Sconto di Portafoglio
Lo sconto bancario è definito dal Codice Civile – Libro IV – Titolo III - Sezione VI: Dello sconto bancario
- Art. 1858 Nozione
Lo sconto è il contratto col quale la banca, previa deduzione dell'interesse, anticipa al cliente l'importo di un credito verso terzi non ancora scaduto, mediante la cessione, salvo buon fine, del credito stesso (1260 e seguenti). - Art. 1859 Sconto di cambiali
Se lo sconto avviene mediante girata di cambiale o di assegno bancario (2009 e seguenti), la banca, nel caso di mancato pagamento, oltre ai diritti derivanti dal titolo, ha anche il diritto alla restituzione della somma anticipata. Sono salve le norme delle leggi speciali relative alla cessione della provvista nello sconto di tratte non accettate o munite di clausole "senza accettazione". - Art. 1860 Sconto di tratte documentate
La banca che ha scontato tratte documentate ha sulla merce lo stesso privilegio del mandatario finché il titolo rappresentativo è in suo possesso (2761).

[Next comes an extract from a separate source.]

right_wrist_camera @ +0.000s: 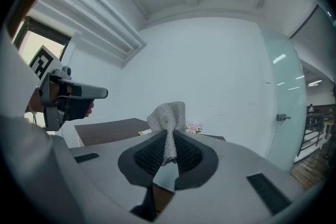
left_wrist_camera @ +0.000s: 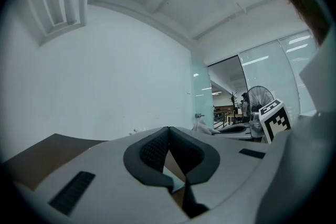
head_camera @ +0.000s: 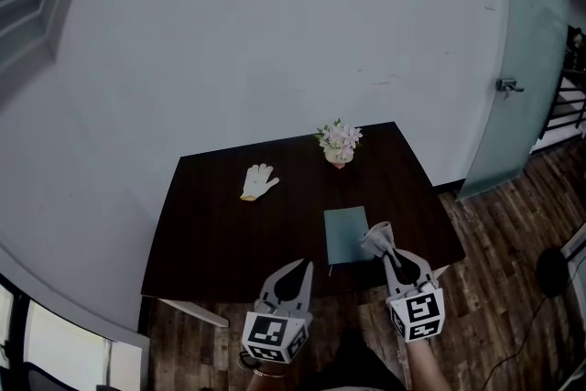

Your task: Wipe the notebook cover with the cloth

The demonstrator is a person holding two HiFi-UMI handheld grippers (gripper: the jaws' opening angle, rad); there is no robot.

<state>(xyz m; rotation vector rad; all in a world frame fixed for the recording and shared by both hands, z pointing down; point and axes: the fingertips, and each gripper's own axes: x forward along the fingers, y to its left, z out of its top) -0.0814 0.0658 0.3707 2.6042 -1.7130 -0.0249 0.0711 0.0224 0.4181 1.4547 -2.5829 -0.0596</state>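
A dark desk stands against a pale wall, with wood floor at lower right. The teal notebook lies centre-right. The right gripper pinches the cloth at its edge. The left gripper is closed and empty.

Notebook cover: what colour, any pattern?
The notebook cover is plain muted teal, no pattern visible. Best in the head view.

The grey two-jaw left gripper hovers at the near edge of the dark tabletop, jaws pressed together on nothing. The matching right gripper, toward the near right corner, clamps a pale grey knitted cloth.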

Attraverso l'operazione di sconto la banca mette a disposizione del cliente il valore attualizzato di un credito non ancora scaduto dato dal valore nominale del credito detratte le competenze (interessi, commissioni ecc..).

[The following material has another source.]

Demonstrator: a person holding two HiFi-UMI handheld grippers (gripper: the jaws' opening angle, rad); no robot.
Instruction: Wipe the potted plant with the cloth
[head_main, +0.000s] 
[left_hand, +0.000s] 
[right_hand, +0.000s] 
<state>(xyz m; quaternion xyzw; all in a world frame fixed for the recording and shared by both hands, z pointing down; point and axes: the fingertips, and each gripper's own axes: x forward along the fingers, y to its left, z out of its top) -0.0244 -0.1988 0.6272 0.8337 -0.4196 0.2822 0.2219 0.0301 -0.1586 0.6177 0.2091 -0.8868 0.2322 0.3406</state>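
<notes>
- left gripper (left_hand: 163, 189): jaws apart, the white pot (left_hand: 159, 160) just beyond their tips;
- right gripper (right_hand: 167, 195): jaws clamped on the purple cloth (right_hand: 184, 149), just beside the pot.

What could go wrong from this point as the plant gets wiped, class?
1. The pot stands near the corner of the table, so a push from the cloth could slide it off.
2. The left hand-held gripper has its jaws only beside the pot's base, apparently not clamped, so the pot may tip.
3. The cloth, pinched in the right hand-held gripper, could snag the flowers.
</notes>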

L'articolo 1858 indica che la cessione del credito avviene salvo buon fine, questo significa che nel caso di insolvenza del debitore ceduto il cliente che beneficia dell'operazione di sconto è obbligato alla restituzione dell'importo ricevuto in prestito.
Attraverso l'operazione di sconto il cliente ottiene lo smobilizzo di crediti con scadenza futura, entrando in possesso del netto ricavo dei crediti in anticipo rispetto alla scadenza.